Only the lines that hold "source" should be in the answer, each copied from the data below.

§ Data entries
....................
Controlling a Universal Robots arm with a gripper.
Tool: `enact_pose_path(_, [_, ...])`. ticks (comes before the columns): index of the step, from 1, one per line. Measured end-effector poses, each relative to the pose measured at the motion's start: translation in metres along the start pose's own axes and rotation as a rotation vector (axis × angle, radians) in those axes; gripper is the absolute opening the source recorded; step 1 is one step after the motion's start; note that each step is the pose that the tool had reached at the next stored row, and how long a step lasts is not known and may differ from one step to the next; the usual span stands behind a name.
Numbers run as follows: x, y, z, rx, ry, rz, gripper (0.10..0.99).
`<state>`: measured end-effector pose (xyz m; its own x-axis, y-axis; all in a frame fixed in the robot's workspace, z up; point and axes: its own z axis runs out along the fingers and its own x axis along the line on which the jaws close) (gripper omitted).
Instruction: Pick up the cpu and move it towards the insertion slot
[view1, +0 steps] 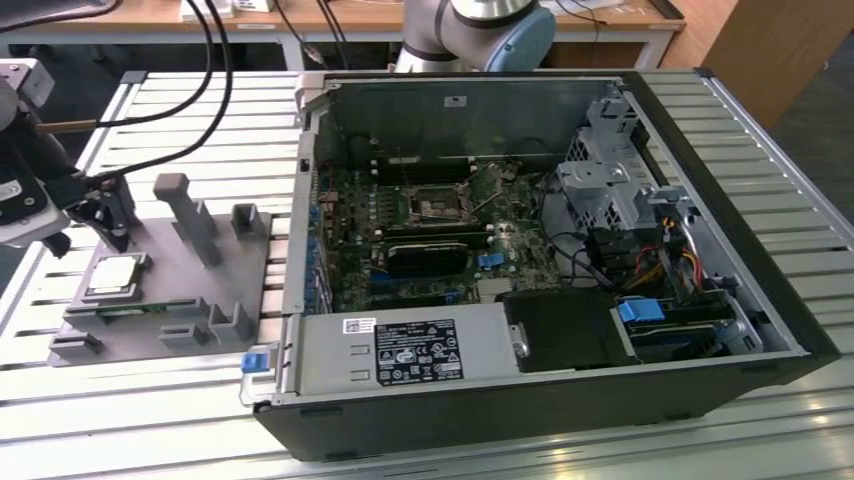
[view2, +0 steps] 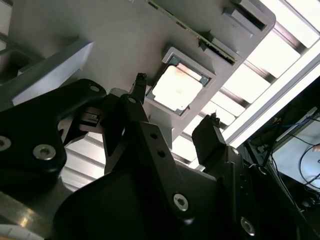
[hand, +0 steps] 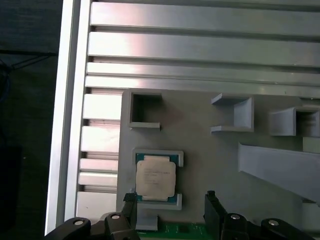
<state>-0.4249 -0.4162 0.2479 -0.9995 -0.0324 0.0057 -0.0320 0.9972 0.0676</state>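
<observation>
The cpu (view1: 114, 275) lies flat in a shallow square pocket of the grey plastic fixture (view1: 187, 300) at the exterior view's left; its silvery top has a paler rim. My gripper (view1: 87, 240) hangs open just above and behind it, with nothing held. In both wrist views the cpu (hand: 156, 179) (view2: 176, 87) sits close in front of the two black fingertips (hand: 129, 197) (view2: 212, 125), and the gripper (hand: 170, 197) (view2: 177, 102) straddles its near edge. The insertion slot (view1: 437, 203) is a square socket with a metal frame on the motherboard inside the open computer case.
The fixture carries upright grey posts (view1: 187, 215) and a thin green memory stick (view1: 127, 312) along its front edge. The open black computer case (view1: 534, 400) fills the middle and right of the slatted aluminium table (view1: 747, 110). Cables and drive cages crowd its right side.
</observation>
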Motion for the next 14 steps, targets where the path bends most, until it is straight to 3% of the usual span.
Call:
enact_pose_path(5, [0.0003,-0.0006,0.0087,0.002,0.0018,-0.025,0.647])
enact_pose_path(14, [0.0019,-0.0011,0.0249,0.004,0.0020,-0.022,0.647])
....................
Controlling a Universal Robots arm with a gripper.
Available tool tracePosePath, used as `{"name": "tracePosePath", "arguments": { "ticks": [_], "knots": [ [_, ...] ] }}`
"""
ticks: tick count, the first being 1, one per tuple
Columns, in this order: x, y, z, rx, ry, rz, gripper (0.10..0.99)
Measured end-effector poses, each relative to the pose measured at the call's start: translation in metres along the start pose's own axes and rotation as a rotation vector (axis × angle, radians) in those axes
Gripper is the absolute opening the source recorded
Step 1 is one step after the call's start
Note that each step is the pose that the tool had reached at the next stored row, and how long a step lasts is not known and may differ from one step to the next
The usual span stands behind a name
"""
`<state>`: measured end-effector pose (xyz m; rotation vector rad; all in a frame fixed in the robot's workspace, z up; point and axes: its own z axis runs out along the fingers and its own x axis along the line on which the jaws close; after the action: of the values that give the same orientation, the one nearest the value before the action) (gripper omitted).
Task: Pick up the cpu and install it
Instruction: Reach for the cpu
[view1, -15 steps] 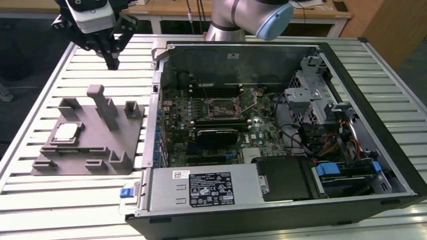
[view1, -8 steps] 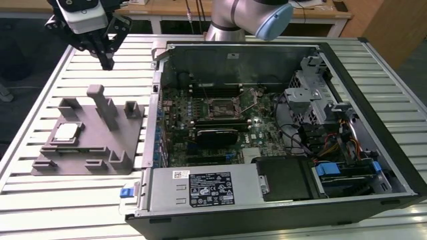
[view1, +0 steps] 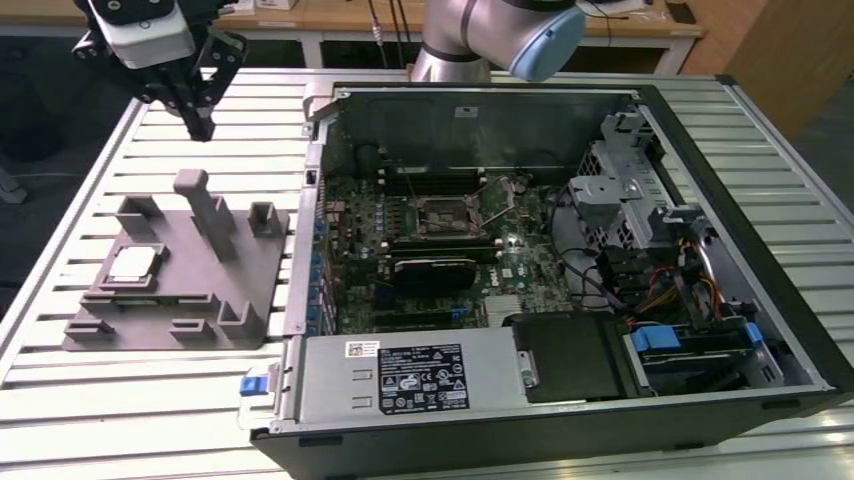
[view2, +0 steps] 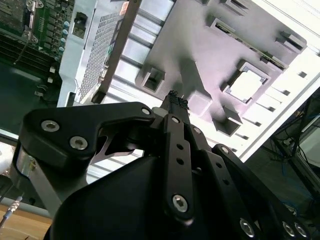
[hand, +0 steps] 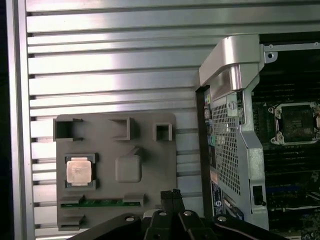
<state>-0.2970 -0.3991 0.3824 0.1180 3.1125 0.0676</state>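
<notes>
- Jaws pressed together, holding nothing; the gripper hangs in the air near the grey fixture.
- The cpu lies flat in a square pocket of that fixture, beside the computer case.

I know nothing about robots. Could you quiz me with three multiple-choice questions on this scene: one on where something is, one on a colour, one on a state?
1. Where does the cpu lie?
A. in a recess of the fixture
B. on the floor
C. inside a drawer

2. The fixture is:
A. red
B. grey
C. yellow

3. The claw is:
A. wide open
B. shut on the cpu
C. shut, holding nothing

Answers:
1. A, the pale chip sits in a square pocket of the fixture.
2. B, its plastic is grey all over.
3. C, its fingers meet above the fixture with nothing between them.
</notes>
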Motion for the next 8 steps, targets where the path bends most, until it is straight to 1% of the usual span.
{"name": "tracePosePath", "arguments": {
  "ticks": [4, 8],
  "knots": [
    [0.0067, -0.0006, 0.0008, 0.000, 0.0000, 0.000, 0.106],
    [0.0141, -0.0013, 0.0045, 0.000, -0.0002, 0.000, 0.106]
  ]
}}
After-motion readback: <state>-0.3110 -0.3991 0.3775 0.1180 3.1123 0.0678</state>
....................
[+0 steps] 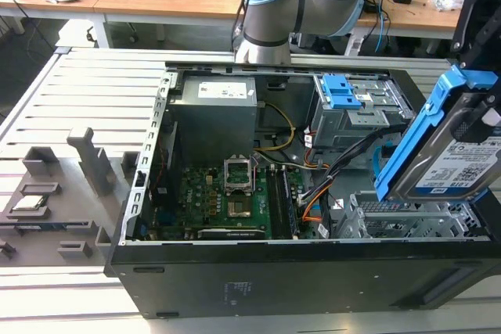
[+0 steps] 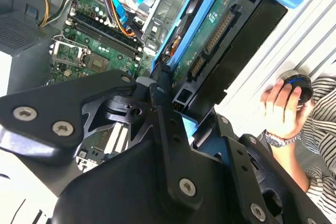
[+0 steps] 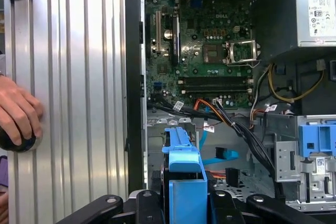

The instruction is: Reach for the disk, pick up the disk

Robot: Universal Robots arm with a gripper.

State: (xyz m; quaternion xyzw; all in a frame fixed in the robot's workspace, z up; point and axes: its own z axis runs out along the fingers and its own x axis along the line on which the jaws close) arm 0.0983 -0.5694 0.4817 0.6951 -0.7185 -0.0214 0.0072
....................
§ RESPONSE AREA
Tool: `enact_pose_path(_, [_, ...])`. ticks (comes before the columns): index of the step, from 1, one per line. Measured end-effector poses, each relative to the pose measured at the motion's start: translation in metres along the start pose's own axes and rotation as a rotation vector (axis × angle, radians) in those axes; gripper is the absolute opening the source recorded; step 1 is one step after the motion's start; note that each step is the pose that the tool had reached at the next stored row, and how long a step lasts is not known and may differ from one step to the next; the usual span stands behind a name.
Gripper is the absolute opening the source recorded

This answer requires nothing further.